I went to visit Andy at the end of September, and before I left, Andy had mentioned possibly being able to come home in November if he gets enough time off of school.
For any normal person in a long distance relationship, this would be a really great thing.
Not having to wait until Christmas to see each other again, being able to reunite again in only a months time.
Well… for me, it was a completely different story.
Andy never gave me a firm date as to when he was coming home.
It was more along the lines of, ‘I might be able to come home in November, I don’t know though… so I’ll let you know.’
This was TORTURE for me.
I guess you can’t really understand it unless you’re in a long distance relationship.
I’ve had a few people give me shit for complaining about long distance before…
‘what’s your problem, you see him like every three months’
‘It’s not even that bad, you talk all the time, and it seems like he was just home.’
HOLD THE TELEPHONE?
Thank you so much for your opinion of my emotional state based on your monthly social media check-in with my relationship when I post a picture with Andy.
Put yourself in my shoes, and ask yourself how easy it would be to not be able to see your boyfriend for 3 months… and then see each other for 6 days… and then not see each other again for another 3 months.
Like I don’t see my mom for a week and I start not properly functioning as a human– 3 months is killer for me.
ANYWAYS. The point IS… I sometimes get in these ruts where I have a rougher time than usual.
It might be if I’m having a rough time at work, or if I’m constantly surrounded my couples, or if I’m just having a string of bad days.
The past few weeks i have been that rut, and my ‘I miss Andy’ bells were ringing uncontrollably.
So naturally, I became a huge pain in his ass.
‘Did you figure out if you’re going to be able to come home?’
‘Did your teacher tell you when you’re getting time off?’
Then it got a little worse…
‘Ugh, maybe it’s better if you just don’t come home and we wait until December’
‘I seriously don’t know if at this point I could handle you telling me that you wont be able to come home… I CAN’T DEAL’
and then worse…
‘What are you not telling me!?’
‘Are you planning on surprising me!?? If you are, STOP… just tell me! I want to know if you’re coming home!!!’
And as I got worse, he lost more patience (can you blame him? I’m a lunatic.)

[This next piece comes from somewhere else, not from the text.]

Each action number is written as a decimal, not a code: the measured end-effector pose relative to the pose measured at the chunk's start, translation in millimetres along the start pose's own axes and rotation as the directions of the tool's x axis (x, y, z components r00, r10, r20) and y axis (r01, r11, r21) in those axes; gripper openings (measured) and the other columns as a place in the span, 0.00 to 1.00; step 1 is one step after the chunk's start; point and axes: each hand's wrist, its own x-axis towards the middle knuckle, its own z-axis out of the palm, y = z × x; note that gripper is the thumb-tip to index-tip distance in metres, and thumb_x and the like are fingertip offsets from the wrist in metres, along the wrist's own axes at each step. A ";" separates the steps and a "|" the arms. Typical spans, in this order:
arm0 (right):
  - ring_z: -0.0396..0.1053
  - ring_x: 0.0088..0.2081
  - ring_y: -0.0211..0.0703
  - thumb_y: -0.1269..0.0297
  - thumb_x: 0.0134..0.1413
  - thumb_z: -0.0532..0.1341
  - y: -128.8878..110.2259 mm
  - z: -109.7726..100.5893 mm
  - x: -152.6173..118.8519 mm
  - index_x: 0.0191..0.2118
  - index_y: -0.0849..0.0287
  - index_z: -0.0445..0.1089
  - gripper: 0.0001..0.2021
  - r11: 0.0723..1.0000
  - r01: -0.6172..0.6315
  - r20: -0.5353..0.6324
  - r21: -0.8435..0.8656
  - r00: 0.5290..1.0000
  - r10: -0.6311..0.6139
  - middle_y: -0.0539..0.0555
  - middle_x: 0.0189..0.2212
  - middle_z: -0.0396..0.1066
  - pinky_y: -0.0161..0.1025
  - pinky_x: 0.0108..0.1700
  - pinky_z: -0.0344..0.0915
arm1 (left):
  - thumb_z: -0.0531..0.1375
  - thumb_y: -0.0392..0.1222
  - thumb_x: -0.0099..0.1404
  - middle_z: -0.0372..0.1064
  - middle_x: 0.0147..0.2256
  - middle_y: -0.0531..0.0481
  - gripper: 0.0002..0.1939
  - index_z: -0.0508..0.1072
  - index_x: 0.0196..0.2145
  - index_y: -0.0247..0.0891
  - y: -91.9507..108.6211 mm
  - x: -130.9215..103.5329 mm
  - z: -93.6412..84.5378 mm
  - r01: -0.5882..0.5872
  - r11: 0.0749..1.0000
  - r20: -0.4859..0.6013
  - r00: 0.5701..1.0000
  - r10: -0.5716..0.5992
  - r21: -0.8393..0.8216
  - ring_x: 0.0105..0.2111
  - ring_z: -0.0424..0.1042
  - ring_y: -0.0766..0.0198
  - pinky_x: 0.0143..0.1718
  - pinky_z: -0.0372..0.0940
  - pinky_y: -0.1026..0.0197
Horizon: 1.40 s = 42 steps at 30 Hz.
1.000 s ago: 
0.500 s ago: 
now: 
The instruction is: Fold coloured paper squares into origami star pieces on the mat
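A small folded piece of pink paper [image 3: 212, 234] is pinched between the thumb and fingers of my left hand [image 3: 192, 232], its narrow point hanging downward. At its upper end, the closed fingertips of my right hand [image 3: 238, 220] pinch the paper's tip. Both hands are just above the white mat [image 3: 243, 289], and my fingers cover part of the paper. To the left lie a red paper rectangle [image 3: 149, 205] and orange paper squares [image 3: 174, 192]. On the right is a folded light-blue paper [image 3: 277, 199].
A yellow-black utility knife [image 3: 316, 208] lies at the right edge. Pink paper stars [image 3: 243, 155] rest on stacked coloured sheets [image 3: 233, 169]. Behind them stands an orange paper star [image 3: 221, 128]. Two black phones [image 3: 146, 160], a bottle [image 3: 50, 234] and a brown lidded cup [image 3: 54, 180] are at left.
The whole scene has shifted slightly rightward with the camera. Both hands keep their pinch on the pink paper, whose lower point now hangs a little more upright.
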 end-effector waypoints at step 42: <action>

‘Sarah, as soon as I know I will let you know immediately’
‘Sarah just let it be, I’m doing the best I can.’
‘Sarah! Stop freaking out! I’ll find out soon, just relax!’
‘Sarah!! Calm down!!!! Stop freaking out!’
‘I CAN’T DO THIS ANYMORE.
I’M COMING HOME.
I’LL BE HOME ON MONDAY.
WE HAD THIS WHOLE F*CKING SURPRISE FOR YOU, YOUR WHOLE FAMILY WAS IN ON IT.
AND NOW ITS RUINED.
BECAUSE YOU CAN’T CHILL.
I’M COMING HOME.
CALM THE F*CK DOWN.’
Andy. is. home.
He arrived last night, and I cannot effing wait to see him.
This was the original plan:
My sister and her boyfriend were going to come over for dinner to eat Andy’s favourite food (I would have caught on at this point, why would we chose to eat Andy’s favourite food??)
And then, Andy was going to Facetime me before we were about to eat.
And my sister’s boyfriend was going to grab the phone and say ‘I guess I’ll have to eat your portion Andy.’
And Andy was going to walk through the door and be like I DONT THINK SO.
Its so corny. I love it.
In hindsight, this would have been the cutest surprise.
And I would have been very happy.
But in reality, it wouldn’t be Andy and Sarah if this surprise went over smoothly.
Andy can’t keep secrets, and I’m way to much of control freak to not know what’s going on.
So I’m just sitting here basking in my own excitement… KNOWING that I’m about to see him in just a few hours.
And I don’t need a surprise to provide me with that kind of happiness.
So thank you to Andy and my family for planning such an elaborate surprise homecoming, and I’m sorry my inability to remain sane without Andy here led to the demise of everything.
But on the bright side, we’re going to have a great dinner tonight… the WHOLE family.